## Problem description
Repeat the data verbatim.

(Given information Opens)

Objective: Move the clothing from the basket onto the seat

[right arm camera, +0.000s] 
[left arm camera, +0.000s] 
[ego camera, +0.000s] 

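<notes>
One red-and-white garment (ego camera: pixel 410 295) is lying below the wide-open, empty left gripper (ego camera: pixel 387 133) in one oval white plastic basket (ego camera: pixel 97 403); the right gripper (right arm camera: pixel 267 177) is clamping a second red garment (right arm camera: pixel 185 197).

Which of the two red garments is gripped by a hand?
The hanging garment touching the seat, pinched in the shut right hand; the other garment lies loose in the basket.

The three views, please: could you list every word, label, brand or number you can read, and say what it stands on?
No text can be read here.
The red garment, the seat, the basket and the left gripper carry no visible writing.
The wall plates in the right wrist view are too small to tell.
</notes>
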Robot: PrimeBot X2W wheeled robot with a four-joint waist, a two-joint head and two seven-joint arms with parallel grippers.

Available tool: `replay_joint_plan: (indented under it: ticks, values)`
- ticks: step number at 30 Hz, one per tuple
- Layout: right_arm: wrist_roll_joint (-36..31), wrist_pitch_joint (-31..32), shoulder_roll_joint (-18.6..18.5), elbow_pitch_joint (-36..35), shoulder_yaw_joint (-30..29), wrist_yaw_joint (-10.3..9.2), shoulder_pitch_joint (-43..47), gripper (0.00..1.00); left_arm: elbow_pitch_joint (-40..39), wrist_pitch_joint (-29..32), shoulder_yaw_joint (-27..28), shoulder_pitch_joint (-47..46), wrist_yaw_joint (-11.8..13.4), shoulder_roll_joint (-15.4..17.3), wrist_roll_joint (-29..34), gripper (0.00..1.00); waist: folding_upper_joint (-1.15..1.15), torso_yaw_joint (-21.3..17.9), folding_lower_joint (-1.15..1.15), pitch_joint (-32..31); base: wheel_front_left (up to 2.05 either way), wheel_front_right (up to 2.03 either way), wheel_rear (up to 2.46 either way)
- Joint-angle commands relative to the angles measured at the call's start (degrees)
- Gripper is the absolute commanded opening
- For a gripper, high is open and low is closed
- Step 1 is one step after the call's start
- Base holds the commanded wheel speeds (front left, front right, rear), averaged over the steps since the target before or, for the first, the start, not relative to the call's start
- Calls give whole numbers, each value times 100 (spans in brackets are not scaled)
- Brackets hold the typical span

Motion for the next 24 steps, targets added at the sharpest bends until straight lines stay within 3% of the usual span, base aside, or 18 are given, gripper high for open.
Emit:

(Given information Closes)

## The answer
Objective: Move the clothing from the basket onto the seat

[right arm camera, +0.000s] 
[left arm camera, +0.000s] 
[ego camera, +0.000s] 

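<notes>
One red-and-white garment (ego camera: pixel 410 295) is lying below the wide-open, empty left gripper (ego camera: pixel 387 133) in one oval white plastic basket (ego camera: pixel 97 403); the right gripper (right arm camera: pixel 267 177) is clamping a second red garment (right arm camera: pixel 185 197).

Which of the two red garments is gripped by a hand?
The hanging garment touching the seat, pinched in the shut right hand; the other garment lies loose in the basket.

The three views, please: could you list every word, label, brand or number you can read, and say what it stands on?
No text can be read here.
The red garment, the seat, the basket and the left gripper carry no visible writing.
The wall plates in the right wrist view are too small to tell.
</notes>
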Robot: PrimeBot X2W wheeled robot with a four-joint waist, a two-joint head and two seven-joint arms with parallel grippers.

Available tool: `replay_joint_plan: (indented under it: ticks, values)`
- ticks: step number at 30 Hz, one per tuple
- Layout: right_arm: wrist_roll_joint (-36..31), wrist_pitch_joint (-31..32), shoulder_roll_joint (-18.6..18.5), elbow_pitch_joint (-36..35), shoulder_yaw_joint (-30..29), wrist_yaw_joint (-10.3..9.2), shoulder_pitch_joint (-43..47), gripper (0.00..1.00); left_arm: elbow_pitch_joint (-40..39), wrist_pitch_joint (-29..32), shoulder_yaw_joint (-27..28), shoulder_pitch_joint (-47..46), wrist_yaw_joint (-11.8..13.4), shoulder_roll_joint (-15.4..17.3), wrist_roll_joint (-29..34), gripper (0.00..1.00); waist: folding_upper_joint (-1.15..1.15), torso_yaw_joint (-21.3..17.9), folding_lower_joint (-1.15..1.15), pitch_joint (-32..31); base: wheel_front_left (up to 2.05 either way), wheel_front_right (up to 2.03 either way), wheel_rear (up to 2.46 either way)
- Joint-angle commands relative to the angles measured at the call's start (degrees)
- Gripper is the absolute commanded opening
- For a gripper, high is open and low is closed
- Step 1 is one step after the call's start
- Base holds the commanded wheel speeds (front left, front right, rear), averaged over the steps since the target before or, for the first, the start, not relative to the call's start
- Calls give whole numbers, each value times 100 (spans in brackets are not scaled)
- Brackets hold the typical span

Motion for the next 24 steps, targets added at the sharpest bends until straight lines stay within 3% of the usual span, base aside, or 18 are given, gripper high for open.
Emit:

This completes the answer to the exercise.